Task objective:
In the records below, find the line with "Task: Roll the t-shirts", then copy each line exactly until you have copied the line with "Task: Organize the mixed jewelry". Leave any picture out.

Dataset items:

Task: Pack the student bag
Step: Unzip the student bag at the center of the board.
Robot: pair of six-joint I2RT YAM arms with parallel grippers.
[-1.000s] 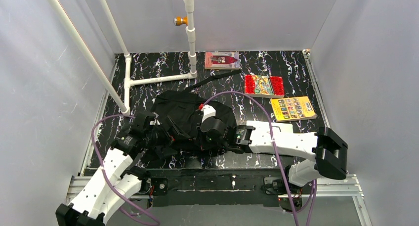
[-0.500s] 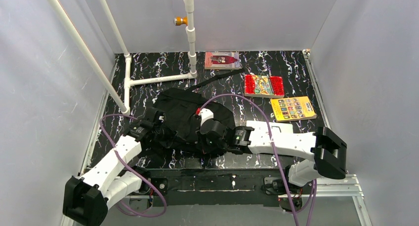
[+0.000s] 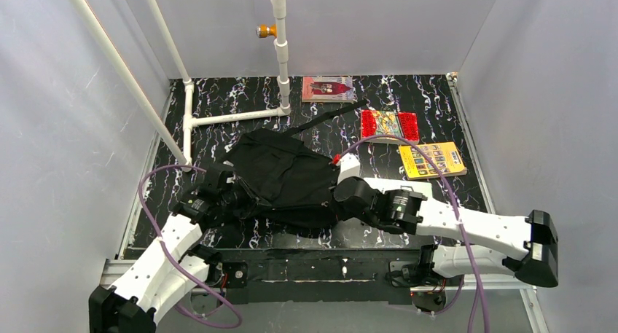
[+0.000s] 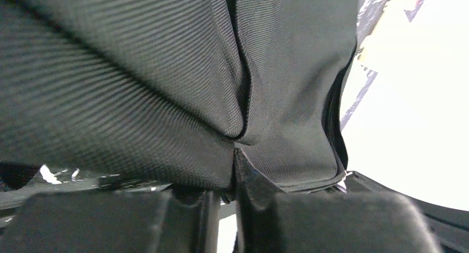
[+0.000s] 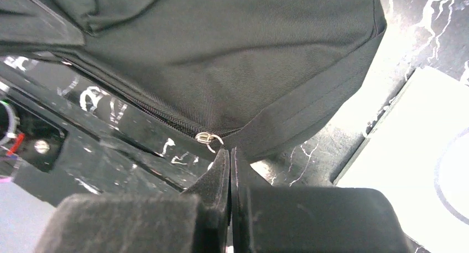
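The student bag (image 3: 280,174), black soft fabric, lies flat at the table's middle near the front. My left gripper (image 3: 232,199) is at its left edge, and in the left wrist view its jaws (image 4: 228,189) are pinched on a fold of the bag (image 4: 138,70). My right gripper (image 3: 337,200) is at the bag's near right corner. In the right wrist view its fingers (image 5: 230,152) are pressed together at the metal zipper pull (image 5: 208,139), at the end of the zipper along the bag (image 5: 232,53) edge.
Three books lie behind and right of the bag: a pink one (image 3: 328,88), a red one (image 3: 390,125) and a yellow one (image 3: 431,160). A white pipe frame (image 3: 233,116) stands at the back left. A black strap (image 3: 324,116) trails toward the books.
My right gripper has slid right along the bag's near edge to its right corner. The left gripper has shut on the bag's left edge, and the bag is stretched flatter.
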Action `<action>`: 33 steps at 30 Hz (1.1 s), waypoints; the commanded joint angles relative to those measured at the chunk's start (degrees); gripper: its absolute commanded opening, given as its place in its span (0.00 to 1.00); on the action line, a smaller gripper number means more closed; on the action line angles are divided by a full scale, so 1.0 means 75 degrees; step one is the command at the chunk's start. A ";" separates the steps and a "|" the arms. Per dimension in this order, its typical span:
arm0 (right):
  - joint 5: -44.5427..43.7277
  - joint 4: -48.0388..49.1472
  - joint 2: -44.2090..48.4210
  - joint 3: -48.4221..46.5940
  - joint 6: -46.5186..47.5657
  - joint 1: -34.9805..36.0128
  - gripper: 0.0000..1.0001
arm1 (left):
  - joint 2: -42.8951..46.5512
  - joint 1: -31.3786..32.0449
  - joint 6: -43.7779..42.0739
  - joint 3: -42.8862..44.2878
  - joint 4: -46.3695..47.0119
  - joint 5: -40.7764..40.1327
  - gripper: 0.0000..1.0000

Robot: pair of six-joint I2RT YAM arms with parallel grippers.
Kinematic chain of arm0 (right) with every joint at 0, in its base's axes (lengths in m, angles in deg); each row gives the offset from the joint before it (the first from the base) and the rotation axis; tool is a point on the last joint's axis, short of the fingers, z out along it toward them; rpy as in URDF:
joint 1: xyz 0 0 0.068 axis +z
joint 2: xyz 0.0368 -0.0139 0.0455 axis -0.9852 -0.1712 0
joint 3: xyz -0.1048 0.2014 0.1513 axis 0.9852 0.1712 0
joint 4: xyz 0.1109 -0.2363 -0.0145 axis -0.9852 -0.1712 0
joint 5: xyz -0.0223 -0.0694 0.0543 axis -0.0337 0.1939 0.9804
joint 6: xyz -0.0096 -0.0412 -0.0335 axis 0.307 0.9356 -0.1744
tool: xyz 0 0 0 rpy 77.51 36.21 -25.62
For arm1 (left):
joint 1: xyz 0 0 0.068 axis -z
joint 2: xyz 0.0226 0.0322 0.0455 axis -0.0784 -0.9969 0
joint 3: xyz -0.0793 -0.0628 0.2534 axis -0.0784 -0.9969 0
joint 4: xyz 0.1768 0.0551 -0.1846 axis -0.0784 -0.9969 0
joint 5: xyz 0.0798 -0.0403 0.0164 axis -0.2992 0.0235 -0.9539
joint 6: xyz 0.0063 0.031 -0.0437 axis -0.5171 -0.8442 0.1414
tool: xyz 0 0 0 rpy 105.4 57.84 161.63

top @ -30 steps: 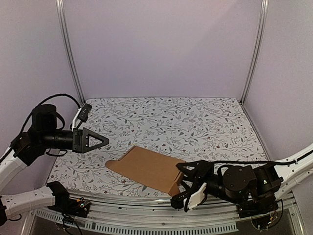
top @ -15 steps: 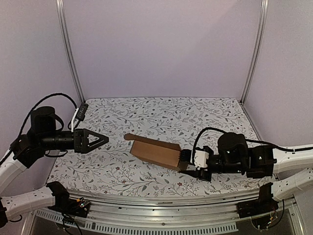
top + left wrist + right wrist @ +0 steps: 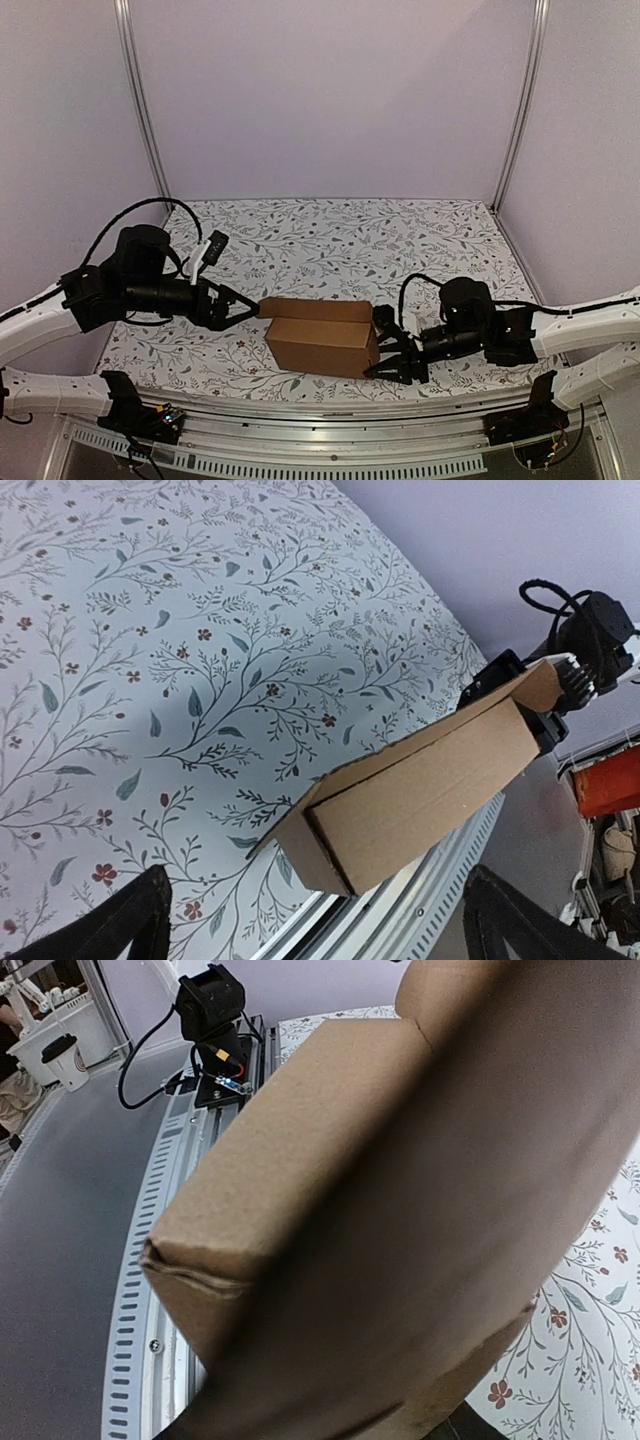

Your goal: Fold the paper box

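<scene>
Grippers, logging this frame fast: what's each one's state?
Left gripper: open, pointed at the box, holding nothing.
Right gripper: closed on the box's right end.

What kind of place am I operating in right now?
Probably a lab robot cell: plain lilac walls on aluminium posts, a floral-covered table, and a slotted mounting rail along its near edge.
</scene>
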 commanded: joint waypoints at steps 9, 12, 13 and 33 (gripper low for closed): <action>0.1234 0.1174 -0.0020 0.0477 -0.1081 -0.0122 0.28 | -0.0271 0.0373 -0.0387 -0.0587 0.1386 -0.0074 0.89; 0.1223 0.1175 0.0065 0.0520 -0.1089 -0.0143 0.28 | -0.0351 0.0383 -0.0311 -0.0593 0.1559 0.0352 0.77; 0.1213 0.1174 0.0076 0.0534 -0.1089 -0.0149 0.28 | -0.0376 0.0384 -0.0276 -0.0599 0.1607 0.0479 0.71; 0.1003 0.1199 0.0237 0.0611 -0.1101 -0.0167 0.27 | -0.0713 0.0465 -0.0120 -0.0568 0.1298 0.0766 0.19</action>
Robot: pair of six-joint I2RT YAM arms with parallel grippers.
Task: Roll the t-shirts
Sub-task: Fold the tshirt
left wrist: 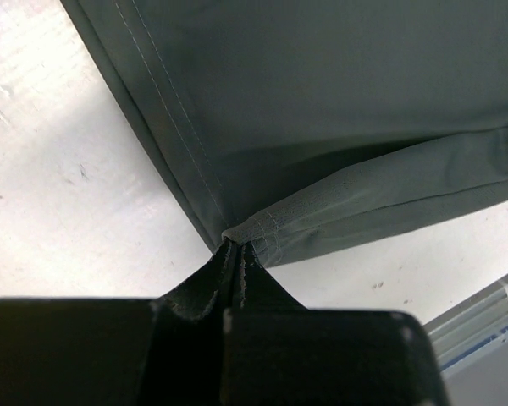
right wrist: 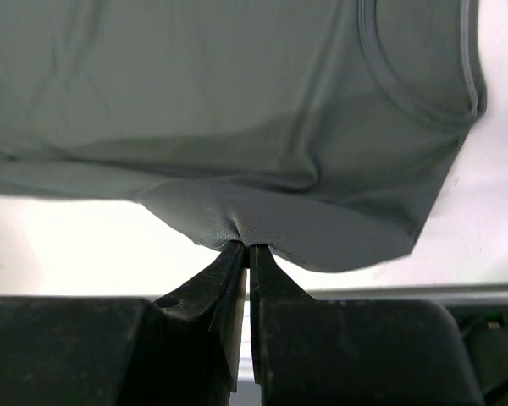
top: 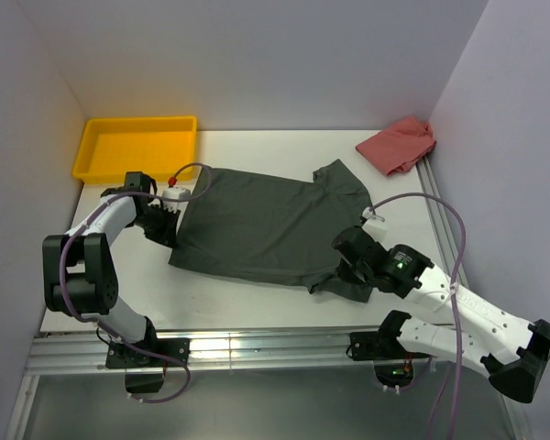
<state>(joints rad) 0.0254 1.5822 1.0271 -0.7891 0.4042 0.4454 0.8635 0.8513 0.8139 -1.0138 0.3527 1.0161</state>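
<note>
White tabletop (top: 247, 307) | dark charcoal-grey cotton t-shirt (top: 257, 225) lies spread between both pincers | left pincer (left wrist: 237, 254) clamped on hem corner, right pincer (right wrist: 245, 249) clamped on sleeve edge | nothing rolled yet, whole roll remains

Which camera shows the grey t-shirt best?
The top view: the whole t-shirt shows, spread out. The left wrist view shows only a stitched hem corner, the right wrist view a bunched edge and the neckline.

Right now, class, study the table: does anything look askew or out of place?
The grey t-shirt lies skewed to the table edge rather than square; a pink cloth sits crumpled in the far right corner.
</note>
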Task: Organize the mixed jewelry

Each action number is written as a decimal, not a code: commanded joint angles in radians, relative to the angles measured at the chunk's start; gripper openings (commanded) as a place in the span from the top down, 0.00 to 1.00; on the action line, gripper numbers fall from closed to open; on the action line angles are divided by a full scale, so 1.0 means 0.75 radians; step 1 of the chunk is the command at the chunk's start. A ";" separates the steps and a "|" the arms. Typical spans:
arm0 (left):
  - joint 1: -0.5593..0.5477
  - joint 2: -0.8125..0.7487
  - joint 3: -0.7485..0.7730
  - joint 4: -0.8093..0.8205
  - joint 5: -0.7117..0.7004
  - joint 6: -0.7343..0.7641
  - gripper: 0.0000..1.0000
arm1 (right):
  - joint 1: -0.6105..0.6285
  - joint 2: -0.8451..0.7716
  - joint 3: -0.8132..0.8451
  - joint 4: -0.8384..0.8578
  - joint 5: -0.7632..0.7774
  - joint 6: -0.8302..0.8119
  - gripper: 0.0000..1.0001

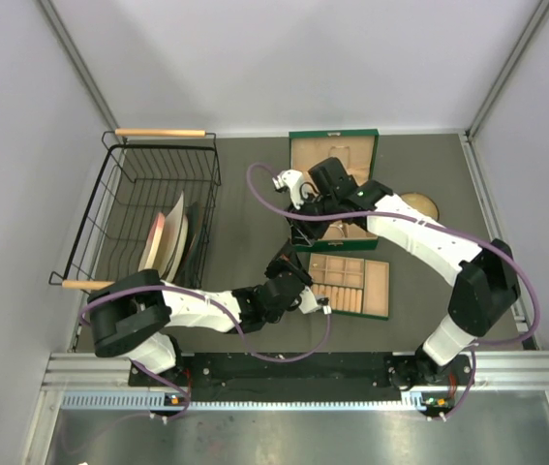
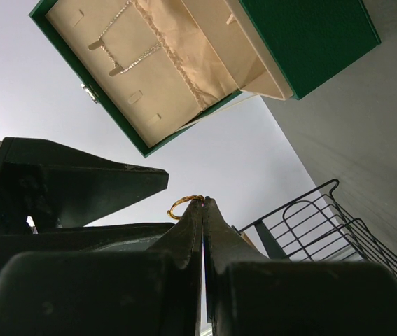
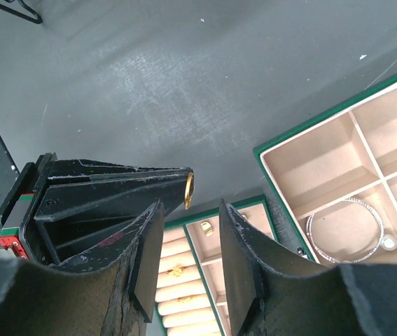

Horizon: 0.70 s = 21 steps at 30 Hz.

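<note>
My left gripper (image 2: 204, 201) is shut on a thin gold ring (image 2: 183, 205), pinched at its very tips and held in the air. In the right wrist view the ring (image 3: 188, 189) stands on edge at the tip of the left gripper (image 3: 181, 179), just above and left of the gap of my open right gripper (image 3: 191, 213). The right fingers (image 3: 144, 241) do not touch it. In the top view both grippers meet near the table's middle, left (image 1: 291, 263) below right (image 1: 303, 232). More gold rings (image 3: 177, 269) sit in the tray's roll slots below.
A green tray insert (image 1: 379, 289) lies at the near right. The open green jewelry box (image 1: 298, 155) stands behind it, with a silver bracelet (image 3: 345, 227) in a compartment and a chain (image 2: 131, 56) on its lid. A wire basket (image 1: 119, 184) with plates is at left, a round wooden stand (image 1: 421, 205) at right.
</note>
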 commanded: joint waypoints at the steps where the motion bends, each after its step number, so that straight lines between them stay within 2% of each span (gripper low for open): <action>1: -0.007 -0.046 0.042 0.026 -0.008 -0.018 1.00 | 0.026 0.027 0.034 0.055 0.010 0.007 0.62; 21: -0.019 -0.048 0.038 0.026 -0.008 -0.018 1.00 | 0.042 0.062 0.061 0.065 0.025 0.009 0.89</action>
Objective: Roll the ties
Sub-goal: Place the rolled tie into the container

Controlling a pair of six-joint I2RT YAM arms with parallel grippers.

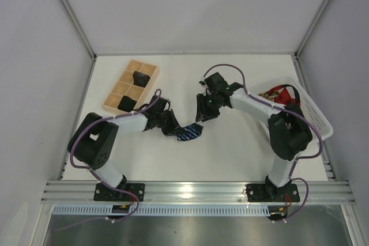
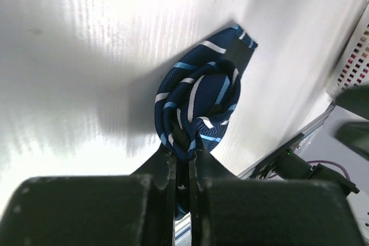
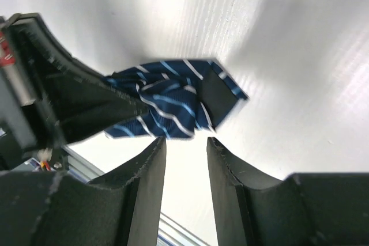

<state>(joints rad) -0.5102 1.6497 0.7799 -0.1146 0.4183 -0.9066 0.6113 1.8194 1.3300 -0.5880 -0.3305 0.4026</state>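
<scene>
Navy striped tie (image 1: 189,132) lies coiled near the middle of the table (image 1: 230,154). The left wrist view shows the left gripper (image 2: 183,152) clenched on the coil's edge. The right wrist view shows the right gripper (image 3: 185,145) with jaws apart, empty, just beside it. Only the overhead view shows two rolled bundles (image 1: 139,78) in the wooden tray (image 1: 123,76), far left, and red ties (image 1: 282,93) in the right-edge basket (image 1: 320,120).
</scene>
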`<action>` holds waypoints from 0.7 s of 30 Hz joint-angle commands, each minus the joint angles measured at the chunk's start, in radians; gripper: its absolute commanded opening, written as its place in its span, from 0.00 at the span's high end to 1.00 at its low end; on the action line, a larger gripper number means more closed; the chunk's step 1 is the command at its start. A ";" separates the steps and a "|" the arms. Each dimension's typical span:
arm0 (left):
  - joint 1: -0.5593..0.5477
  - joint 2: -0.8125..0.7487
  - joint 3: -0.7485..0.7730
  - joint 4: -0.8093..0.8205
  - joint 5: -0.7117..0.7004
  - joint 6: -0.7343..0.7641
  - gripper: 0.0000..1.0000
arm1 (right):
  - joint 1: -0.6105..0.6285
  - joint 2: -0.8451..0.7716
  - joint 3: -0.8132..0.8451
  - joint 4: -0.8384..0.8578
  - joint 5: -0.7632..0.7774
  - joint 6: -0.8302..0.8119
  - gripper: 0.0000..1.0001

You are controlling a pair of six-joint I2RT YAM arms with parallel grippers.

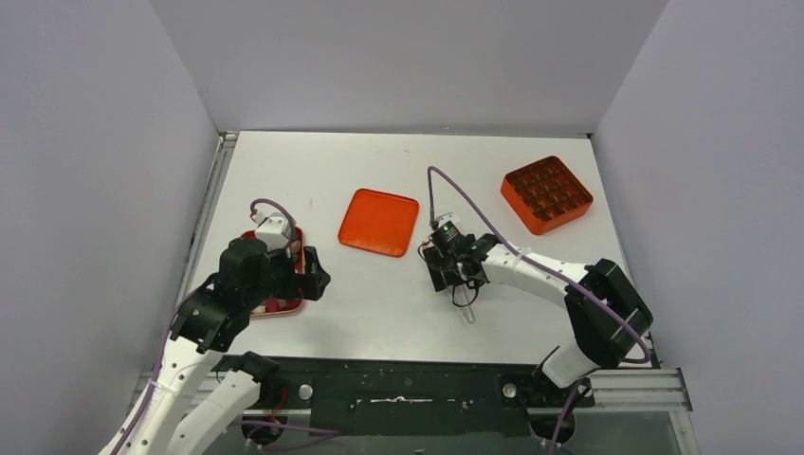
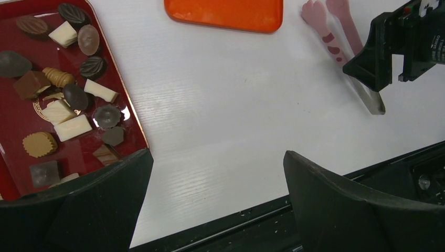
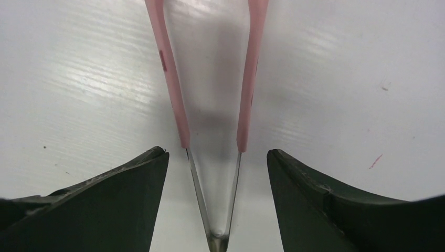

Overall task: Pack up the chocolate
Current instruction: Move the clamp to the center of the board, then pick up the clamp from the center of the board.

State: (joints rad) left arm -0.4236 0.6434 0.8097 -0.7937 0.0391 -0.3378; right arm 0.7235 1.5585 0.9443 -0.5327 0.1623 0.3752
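Chocolate [image 2: 63,100] pieces are lying loose in the red tray [image 2: 137,134], partly under one finger of the left gripper [image 2: 218,173], which is hanging wide open and empty. They are looking small, light, smooth and easily marked, so pinching each across its sides seems best. The right gripper [image 3: 218,153] is straddling the pink tongs [image 3: 176,105], jaws parted and not clamping. The orange lid [image 2: 223,13] is lying ahead of the left gripper, apparently obstructing nothing.

Tray, lid and tongs, each only partly seen

The left wrist view cuts the red tray [image 2: 13,131] off at its left and far edges, and the left pincer [image 2: 218,157] hides its near corner and some chocolate [image 2: 44,173]. From above, the left arm covers most of the tray. The orange lid [image 2: 223,11] and, in the right wrist view, the pink tongs [image 3: 173,89] run off-frame.
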 commanded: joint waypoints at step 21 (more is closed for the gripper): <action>0.008 -0.028 -0.012 0.019 -0.031 -0.001 0.05 | 0.029 0.015 -0.130 0.174 0.031 0.051 0.47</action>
State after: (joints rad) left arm -0.4217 0.6254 0.7929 -0.8124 0.0261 -0.3374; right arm 0.7414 1.5486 0.8204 -0.4370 0.1783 0.4137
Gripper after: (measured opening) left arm 0.950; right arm 0.566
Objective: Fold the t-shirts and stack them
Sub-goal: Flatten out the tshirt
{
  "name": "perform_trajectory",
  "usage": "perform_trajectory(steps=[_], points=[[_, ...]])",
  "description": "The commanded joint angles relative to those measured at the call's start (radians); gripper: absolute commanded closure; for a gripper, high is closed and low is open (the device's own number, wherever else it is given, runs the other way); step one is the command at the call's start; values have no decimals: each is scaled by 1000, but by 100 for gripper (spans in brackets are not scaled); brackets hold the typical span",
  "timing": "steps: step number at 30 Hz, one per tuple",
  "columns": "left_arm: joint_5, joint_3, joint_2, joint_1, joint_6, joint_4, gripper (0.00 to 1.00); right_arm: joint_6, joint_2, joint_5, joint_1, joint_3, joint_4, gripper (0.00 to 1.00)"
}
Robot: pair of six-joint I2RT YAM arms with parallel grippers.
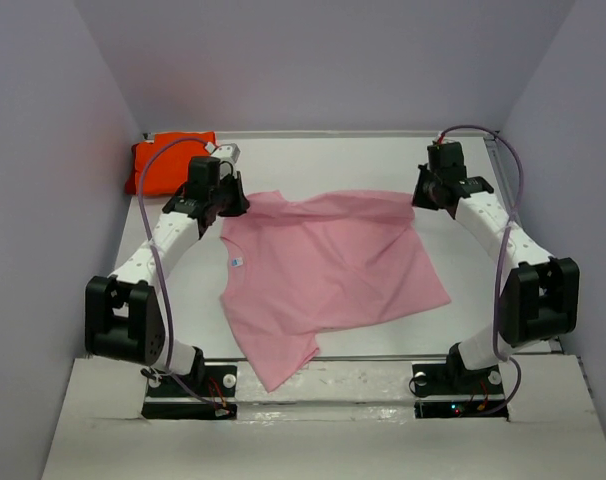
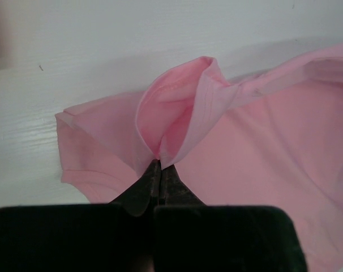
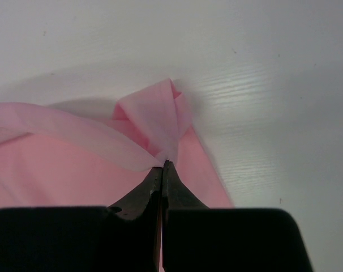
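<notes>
Cloth nearest the arm bases is a narrow flap of the pink t-shirt (image 1: pixel 333 270), apparently a sleeve. It lies well short of both tools and nearer the left one's side. From there the shirt spreads flat over the table (image 1: pixel 313 160) and widens toward the tools. A small label shows near its left edge, just on the near side of the left tool (image 1: pixel 235 203). The neck end therefore seems to point to the left tool's side and the hem end to the right tool's side. The long axis runs across the table from one tool toward the other, tilted a little, with the near right corner lying below the right tool (image 1: pixel 423 195).

The far edge of the shirt is drawn into a band between the two tools. The left tool (image 2: pixel 159 164) is closed tight on the pink t-shirt (image 2: pixel 262 147) at its far left corner. There a hemmed fold stands up in a loop just past the fingertips, with a short hemmed flap to their left. The right tool (image 3: pixel 164 164) is likewise pinched shut on the pink t-shirt (image 3: pixel 58 170) at its far right corner. A small peak of cloth rises beyond its tips, and the taut edge leads off to its left.

Beyond the left tool and farther to its left, the orange t-shirt (image 1: pixel 168 160) lies bunched in the table's far corner, apart from the pink one.
</notes>
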Motion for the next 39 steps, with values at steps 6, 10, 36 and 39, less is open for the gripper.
perform_trajectory(steps=[6,10,36,39], points=[[44,-39,-73,1,-34,-58,100,10,-58,-7,-5,30,-64,100],[89,-73,-47,1,-48,-86,100,11,-49,-7,-5,-37,-73,100],[202,-191,-241,17,-189,-21,100,30,9,-78,-5,-232,25,22],[153,-127,-285,26,-188,-56,100,24,-17,-72,-5,-191,-2,20]])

Result:
Task: Roll the t-shirts
Sub-task: Fold the tshirt
left wrist: 
right wrist: 
top: 
<state>(joints rad) 0.0254 1.5822 1.0271 -0.7891 0.4042 0.4454 0.8635 0.8513 0.8139 -1.0138 0.3527 1.0161</state>
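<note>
White tabletop (top: 247, 307) | dark charcoal-grey cotton t-shirt (top: 257, 225) lies spread between both pincers | left pincer (left wrist: 237, 254) clamped on hem corner, right pincer (right wrist: 245, 249) clamped on sleeve edge | nothing rolled yet, whole roll remains

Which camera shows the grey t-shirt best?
The top view: the whole t-shirt shows, spread out. The left wrist view shows only a stitched hem corner, the right wrist view a bunched edge and the neckline.

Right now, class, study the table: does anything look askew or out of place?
The grey t-shirt lies skewed to the table edge rather than square; a pink cloth sits crumpled in the far right corner.
</note>
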Task: Organize the mixed jewelry

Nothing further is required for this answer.